I’d like to blame it on my studies or my internship or some sort of minor yet still serious illness or the Greek economic crisis, but alas. I can only blame it on this:

This is the cake I made for Maggie's birthday. It took a crazy long time.

…and this…

Tom wanted a soccer ball on his birthday cake

…and this…

I stayed up until 1 a.m. making cake pops for Tom's family birthday party.

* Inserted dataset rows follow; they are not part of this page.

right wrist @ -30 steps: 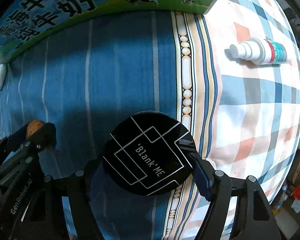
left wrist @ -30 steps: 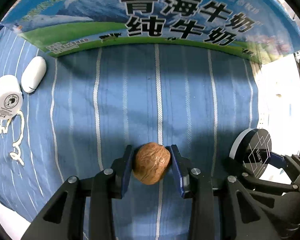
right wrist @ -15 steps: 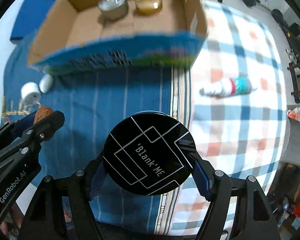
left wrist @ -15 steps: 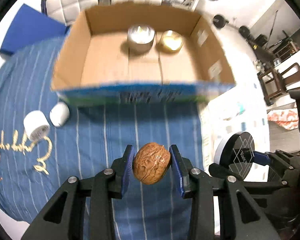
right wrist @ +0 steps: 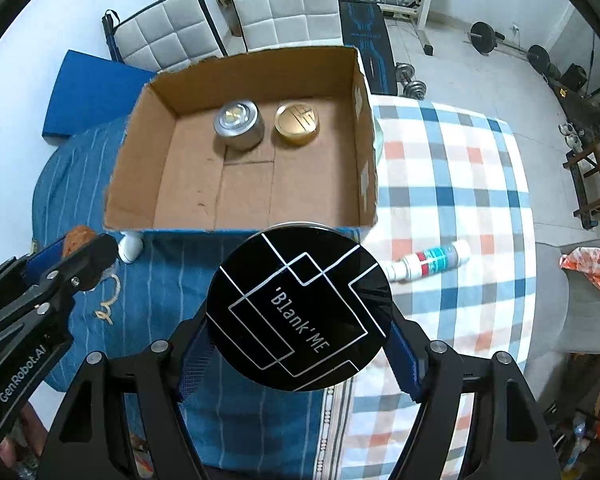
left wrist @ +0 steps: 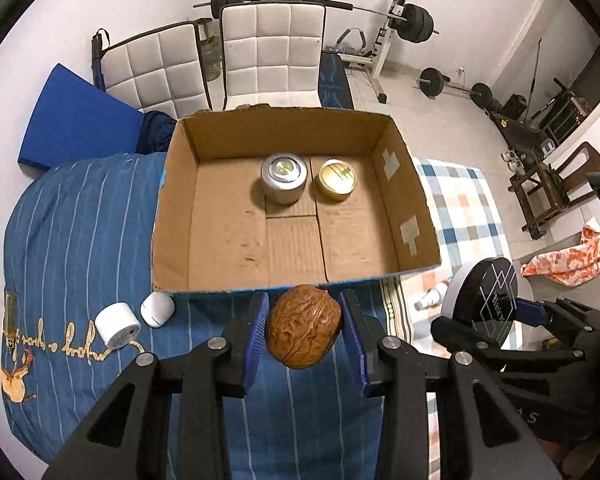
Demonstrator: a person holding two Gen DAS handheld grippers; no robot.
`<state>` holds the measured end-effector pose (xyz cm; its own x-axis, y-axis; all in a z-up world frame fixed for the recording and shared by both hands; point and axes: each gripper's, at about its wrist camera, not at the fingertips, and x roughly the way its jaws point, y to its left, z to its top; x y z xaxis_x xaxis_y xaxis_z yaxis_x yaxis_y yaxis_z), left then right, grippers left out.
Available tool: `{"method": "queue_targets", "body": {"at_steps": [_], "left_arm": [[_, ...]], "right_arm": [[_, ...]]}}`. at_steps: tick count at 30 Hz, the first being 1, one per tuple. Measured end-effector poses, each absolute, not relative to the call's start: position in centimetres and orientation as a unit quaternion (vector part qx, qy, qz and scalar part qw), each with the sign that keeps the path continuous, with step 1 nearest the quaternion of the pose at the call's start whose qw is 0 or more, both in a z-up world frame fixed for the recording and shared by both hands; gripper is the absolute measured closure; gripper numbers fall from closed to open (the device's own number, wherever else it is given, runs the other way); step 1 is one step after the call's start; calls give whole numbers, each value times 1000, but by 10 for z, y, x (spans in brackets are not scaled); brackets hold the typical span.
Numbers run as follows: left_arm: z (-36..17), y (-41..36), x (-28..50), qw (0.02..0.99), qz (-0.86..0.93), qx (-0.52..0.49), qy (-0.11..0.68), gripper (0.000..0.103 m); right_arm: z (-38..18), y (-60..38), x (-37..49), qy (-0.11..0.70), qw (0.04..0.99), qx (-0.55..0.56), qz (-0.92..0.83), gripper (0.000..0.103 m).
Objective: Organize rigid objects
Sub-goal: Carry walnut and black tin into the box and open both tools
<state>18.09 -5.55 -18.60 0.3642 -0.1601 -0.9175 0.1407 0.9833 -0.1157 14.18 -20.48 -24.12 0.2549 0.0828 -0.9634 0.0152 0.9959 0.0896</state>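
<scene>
The left hand-held gripper (left wrist: 304, 326) grips a walnut (left wrist: 303, 326) just near of the cardboard box (left wrist: 296, 126). The right hand-held gripper (right wrist: 299, 346) clamps a black round tin (right wrist: 299, 310). A silver tin (left wrist: 285, 179) and gold tin (left wrist: 337, 179) sit at the box's far side.

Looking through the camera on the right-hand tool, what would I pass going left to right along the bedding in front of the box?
Walnut in the left tool → small white case → black round compact in the right tool → spray bottle lying on the checked cloth.
</scene>
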Motion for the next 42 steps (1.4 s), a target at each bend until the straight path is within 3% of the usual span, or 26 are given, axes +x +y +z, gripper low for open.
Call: {"method": "queue_targets", "body": {"at_steps": [13, 27, 42], "left_arm": [[-207, -42, 254, 820, -92, -17, 564, 70], [-325, -5, 386, 741, -66, -59, 666, 70], [-383, -8, 433, 697, -65, -44, 713, 69]], "right_arm": [[-259, -190, 212, 610, 790, 55, 29, 26], [-367, -193, 327, 672, 736, 78, -11, 26], [-430, -180, 358, 711, 701, 44, -33, 25]]}}
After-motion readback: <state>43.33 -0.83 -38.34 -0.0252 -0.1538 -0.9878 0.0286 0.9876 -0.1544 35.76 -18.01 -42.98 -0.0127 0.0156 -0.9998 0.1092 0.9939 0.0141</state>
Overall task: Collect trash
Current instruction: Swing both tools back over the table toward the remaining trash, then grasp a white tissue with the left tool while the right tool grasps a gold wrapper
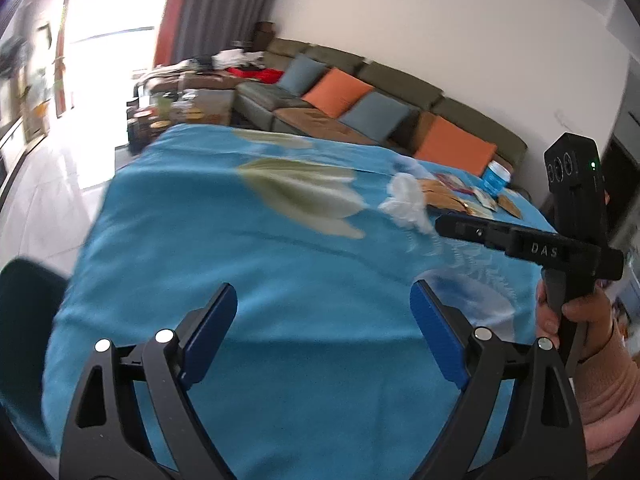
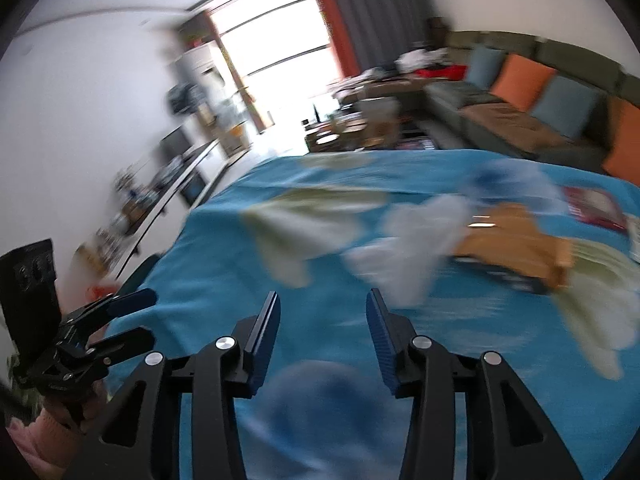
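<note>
Presently, both claws hang above a counter (image 1: 168, 248) draped in a blue cloth printed with pale leaf shapes.

Left claw (image 1: 324, 336): the jaws stand wide apart, with nothing between the blue pads (image 1: 208, 332); only bare cloth shows in the gap. It sits over the near left part of the counter, tilted downward.

Right claw (image 2: 322, 340): the jaws stand partly apart, the pads touching nothing. A pale blue blurred patch on the cloth shows below the gap; what it is cannot be told. In the left wrist view the right claw appears at the counter's right edge, gripped by a hand (image 1: 576, 320) with a pinkish sleeve (image 1: 612, 396) behind it.

Trash: a crumpled white tissue (image 1: 406, 202) lies on the cloth toward the counter's far right area, ahead and to the right of the right claw and apart from both claws. Just beside it, further right, lies a brown paper wrapper (image 2: 516, 244), seemingly touching the tissue; blur prevents a firm reading. Beyond that, near the far right corner, are a red-and-white packet (image 2: 596, 208), several small flat packets (image 1: 486, 202) and a blue tub (image 1: 496, 176).

Surroundings: a bright window with orange and grey curtains at the far left, and a sofa (image 1: 400, 76) with orange and blue cushions beyond the counter's far edge.
</note>
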Demonstrator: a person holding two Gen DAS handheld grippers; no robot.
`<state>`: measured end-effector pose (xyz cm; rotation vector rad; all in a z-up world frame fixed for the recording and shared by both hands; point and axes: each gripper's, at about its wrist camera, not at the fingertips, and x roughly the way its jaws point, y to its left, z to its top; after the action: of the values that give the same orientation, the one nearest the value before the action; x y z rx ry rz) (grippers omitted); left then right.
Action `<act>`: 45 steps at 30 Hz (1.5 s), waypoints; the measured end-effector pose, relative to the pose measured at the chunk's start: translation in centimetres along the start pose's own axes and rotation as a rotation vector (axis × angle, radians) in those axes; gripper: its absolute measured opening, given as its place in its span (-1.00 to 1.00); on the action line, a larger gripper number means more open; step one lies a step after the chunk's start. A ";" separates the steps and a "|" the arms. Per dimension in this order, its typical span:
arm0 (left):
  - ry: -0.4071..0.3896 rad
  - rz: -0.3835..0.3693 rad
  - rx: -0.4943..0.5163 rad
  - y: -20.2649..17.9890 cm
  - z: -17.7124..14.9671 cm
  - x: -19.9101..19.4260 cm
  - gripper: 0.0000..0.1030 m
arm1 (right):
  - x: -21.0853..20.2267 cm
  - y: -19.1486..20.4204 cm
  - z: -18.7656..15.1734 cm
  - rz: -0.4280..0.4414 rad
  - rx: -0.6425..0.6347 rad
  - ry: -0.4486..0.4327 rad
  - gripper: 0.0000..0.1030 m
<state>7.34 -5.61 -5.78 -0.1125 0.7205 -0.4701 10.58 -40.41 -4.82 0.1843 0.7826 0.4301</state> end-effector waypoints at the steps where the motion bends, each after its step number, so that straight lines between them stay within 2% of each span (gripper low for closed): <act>1: 0.009 -0.010 0.019 -0.8 0.6 0.9 0.69 | -0.6 -1.4 0.1 -0.028 0.022 -0.014 -0.17; 7: 0.059 -0.059 0.080 -4.6 3.1 5.4 0.69 | -2.3 -6.7 0.2 -0.111 0.097 -0.061 -0.15; 12: 0.090 -0.068 0.112 -6.3 5.0 8.4 0.69 | -2.4 -10.8 0.3 -0.173 0.183 -0.074 0.07; 17: 0.122 -0.077 0.126 -7.6 6.8 11.4 0.69 | -1.0 -13.9 0.8 -0.173 0.258 -0.048 0.11; 24: 0.195 -0.086 0.106 -8.1 8.0 15.3 0.65 | 0.8 -14.7 1.2 -0.132 0.294 -0.020 0.18; 27: 0.228 -0.080 0.112 -8.4 8.1 16.6 0.47 | 1.1 -14.4 1.6 -0.118 0.287 -0.016 0.16; 28: 0.240 -0.081 0.113 -8.4 8.0 16.9 0.42 | 1.2 -14.4 1.6 -0.123 0.284 -0.013 0.09; 29: 0.255 -0.080 0.113 -8.5 7.8 17.4 0.30 | 1.3 -14.3 1.6 -0.119 0.278 -0.009 -0.14; 30: 0.264 -0.079 0.114 -8.6 7.7 17.7 0.19 | 1.4 -14.4 1.7 -0.114 0.277 -0.005 -0.27; 32: 0.257 -0.065 0.128 -8.8 7.5 17.8 0.09 | 1.4 -14.4 1.6 -0.113 0.279 -0.005 -0.34; 35: 0.263 -0.073 0.137 -9.0 7.3 17.8 -0.32 | 1.1 -14.5 1.6 -0.109 0.282 -0.016 -0.42; 39: 0.265 -0.094 0.131 -9.0 6.9 17.2 -0.67 | 0.6 -14.3 1.4 -0.095 0.283 -0.031 -0.51; 45: 0.227 -0.107 0.130 -8.8 6.1 14.9 -0.85 | -1.0 -13.6 0.9 -0.058 0.297 -0.066 -0.56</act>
<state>17.79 -20.52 -7.95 0.0251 0.9067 -0.6369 14.73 -53.08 -7.88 0.4492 0.7821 0.2497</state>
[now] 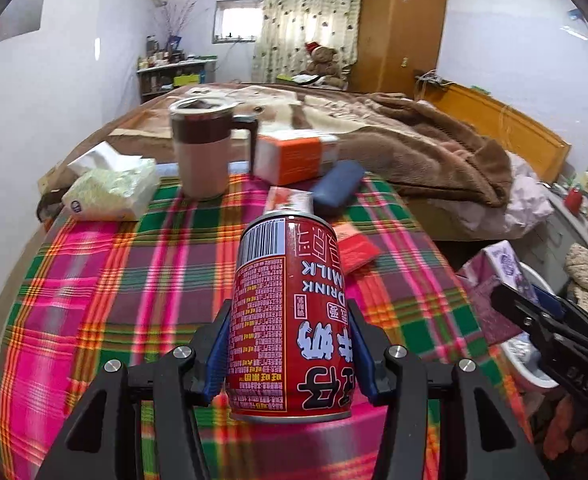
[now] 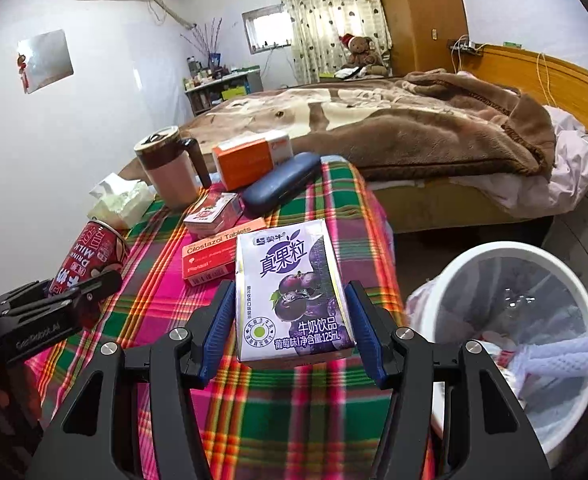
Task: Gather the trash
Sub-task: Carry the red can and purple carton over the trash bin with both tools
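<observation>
left wrist view: the left gripper is clamped on a red milk can, its blue pads pressed to the can's two sides; the can sits dead centre between the fingers, inverted — its print reads upside down — above the plaid tablecloth. at 11 o'clock from the can stands a lidded mug, with a tissue pack at 10 o'clock and an orange box and blue case at 12 to 1 o'clock.

right wrist view: the right gripper is closed on a purple milk-drink carton, which stands upright between the fingers, both blue pads touching its side edges. a pink tablet box lies just behind the carton at 11 o'clock. the white trash bin — netted inside, paper waste in its bottom — sits at 3 to 4 o'clock, beside the table. the left gripper with its can appears at 9 o'clock.
</observation>
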`<state>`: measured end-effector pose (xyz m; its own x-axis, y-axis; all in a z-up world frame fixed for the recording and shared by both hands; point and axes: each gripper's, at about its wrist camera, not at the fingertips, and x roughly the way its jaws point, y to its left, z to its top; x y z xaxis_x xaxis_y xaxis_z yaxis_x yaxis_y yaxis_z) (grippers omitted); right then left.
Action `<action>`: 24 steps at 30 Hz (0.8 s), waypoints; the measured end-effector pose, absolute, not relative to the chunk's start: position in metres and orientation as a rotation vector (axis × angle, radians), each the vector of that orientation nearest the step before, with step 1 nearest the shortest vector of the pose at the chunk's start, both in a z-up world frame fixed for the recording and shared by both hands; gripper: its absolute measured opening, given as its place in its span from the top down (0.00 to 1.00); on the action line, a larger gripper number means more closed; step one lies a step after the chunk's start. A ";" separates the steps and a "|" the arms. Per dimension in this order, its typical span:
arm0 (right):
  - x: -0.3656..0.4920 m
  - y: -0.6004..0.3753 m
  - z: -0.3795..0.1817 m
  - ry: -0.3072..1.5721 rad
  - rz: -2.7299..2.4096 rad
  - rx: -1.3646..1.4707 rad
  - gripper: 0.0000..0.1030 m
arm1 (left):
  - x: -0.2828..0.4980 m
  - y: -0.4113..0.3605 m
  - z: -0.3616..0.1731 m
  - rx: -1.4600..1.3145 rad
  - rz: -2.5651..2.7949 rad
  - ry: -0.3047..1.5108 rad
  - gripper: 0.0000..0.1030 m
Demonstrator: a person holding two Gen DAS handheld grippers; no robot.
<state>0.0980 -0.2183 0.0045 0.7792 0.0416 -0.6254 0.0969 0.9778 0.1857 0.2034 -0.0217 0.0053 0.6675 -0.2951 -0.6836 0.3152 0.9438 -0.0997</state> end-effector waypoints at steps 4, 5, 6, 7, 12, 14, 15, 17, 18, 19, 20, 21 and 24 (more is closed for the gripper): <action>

And since I am currently learning the ways of behavioral therapy, I will tell you that these are not merely symbols of fantastic birthday celebrations. Nay, these are signs of my overcompensation.

I’ve been down this road before, my friends.

Many, many moons ago, I was a frenetically working young mother of two. My job often required long hours and, occasionally, travel. My supportive spouse traveled, but not as much as he does these days. And he picked up a lot of my slack, cooking dinner, getting the kiddos from daycare, folding laundry.

I was still a reporter chasing big stories, and my days never were predictable. So the hubs was there when I wasn’t.

But on the days I was around, hoo boy. I was uber mom, psycho holiday decorator, party planner extraordinaire.

I don’t mean to brag, but my birthday parties were legendary. And that’s not because I rented a moon walk or a clown or a magician. That’s amateur stuff.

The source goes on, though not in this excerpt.